WHAT NEEDS TO BE DONE: In the entries that follow, the first line to write out is the one containing "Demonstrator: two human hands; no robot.", and the last is the one containing "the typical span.". Reproduce that stretch exactly, with nothing before or after it.

Records from a data collection:
+===+
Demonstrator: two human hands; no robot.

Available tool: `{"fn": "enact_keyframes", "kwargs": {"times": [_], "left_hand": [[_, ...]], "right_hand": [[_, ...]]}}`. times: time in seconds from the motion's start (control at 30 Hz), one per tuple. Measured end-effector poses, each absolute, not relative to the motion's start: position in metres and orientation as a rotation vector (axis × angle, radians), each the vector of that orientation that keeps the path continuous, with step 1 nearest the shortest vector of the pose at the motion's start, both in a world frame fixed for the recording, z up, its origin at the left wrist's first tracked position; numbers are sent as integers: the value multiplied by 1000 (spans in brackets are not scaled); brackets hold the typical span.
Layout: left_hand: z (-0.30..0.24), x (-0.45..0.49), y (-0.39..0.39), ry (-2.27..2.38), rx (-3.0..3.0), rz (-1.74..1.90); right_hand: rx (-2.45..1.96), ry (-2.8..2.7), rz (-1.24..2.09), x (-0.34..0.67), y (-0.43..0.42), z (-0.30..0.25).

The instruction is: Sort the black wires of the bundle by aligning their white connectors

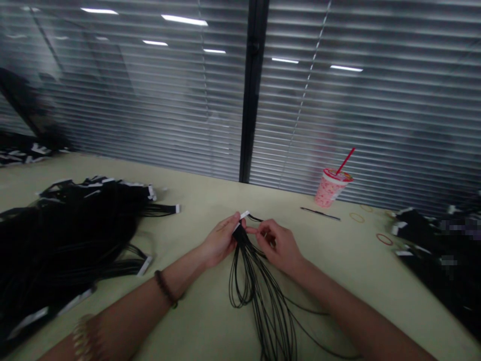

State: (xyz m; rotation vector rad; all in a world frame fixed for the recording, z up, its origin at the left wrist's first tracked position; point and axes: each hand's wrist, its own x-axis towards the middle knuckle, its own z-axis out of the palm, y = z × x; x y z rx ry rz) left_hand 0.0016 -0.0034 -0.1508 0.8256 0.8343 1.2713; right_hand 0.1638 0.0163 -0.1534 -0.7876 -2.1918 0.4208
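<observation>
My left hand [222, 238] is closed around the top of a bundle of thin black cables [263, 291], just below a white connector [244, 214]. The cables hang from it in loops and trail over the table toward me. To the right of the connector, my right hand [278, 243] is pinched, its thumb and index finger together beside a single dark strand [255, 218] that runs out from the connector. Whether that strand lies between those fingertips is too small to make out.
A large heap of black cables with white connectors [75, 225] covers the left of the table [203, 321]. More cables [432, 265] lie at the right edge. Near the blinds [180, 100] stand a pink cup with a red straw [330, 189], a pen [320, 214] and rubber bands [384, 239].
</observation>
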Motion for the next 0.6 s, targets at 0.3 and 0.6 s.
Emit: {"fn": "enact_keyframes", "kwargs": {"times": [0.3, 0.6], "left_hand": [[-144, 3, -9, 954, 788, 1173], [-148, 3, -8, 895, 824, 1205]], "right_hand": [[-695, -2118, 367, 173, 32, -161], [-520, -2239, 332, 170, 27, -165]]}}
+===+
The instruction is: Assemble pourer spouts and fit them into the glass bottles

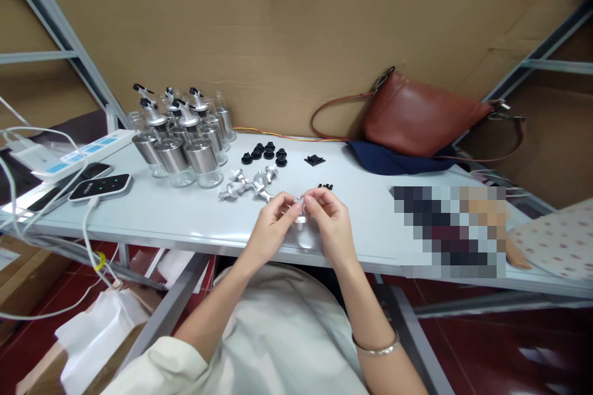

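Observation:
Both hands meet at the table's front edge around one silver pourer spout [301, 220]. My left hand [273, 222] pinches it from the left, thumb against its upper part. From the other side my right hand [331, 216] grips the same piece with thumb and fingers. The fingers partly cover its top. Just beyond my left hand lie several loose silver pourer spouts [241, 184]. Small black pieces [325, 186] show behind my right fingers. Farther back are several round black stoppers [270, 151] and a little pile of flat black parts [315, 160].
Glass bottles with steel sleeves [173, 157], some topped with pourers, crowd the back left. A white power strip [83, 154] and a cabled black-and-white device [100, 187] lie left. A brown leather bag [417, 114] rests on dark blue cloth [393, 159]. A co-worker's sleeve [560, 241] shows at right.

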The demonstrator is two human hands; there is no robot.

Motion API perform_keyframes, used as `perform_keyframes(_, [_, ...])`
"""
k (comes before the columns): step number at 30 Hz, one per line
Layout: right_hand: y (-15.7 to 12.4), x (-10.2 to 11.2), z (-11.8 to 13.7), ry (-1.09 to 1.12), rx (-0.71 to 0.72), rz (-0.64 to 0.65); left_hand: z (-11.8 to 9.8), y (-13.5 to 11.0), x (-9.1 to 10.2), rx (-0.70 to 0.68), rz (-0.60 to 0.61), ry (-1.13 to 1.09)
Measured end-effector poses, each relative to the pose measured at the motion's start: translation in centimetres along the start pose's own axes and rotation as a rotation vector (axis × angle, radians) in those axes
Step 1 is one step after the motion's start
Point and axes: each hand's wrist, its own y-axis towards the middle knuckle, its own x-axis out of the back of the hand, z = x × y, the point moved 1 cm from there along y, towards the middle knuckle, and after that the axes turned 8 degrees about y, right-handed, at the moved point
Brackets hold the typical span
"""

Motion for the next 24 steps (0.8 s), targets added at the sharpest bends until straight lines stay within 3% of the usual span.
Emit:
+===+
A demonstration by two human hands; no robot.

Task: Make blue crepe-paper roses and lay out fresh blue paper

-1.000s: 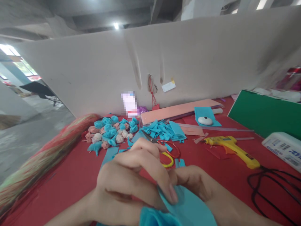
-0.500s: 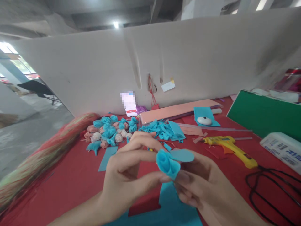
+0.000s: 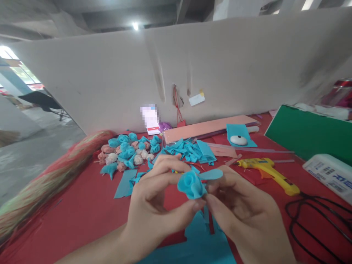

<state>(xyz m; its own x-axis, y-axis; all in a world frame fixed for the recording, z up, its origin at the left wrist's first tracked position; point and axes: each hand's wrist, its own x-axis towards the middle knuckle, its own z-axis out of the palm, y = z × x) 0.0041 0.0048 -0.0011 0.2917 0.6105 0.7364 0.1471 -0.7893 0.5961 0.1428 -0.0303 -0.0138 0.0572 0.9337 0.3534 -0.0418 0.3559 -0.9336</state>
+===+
EXERCISE SOLUTION:
Demonstrator: two human hands; no robot.

Available tool: `{"fn": "enact_keyframes", "kwargs": {"times": [_], "left_hand": [[_, ...]], "right_hand": [[_, ...]]}}`. times: time in seconds from the motion's start (control at 30 Hz), one per tuple. Measured end-effector poses, each absolute, not relative to the motion's start: position in metres and orientation as a rotation vector (axis × angle, radians), each the vector of that orientation that keeps the path continuous, with step 1 nearest the shortest vector of the pose at the motion's start, both in a world frame fixed for the recording, z up, its origin at the left wrist's first tracked position; numbers are sent as integers: the value multiplied by 1000 (spans in brackets are not scaled); brackets hold the typical span.

This exercise is done.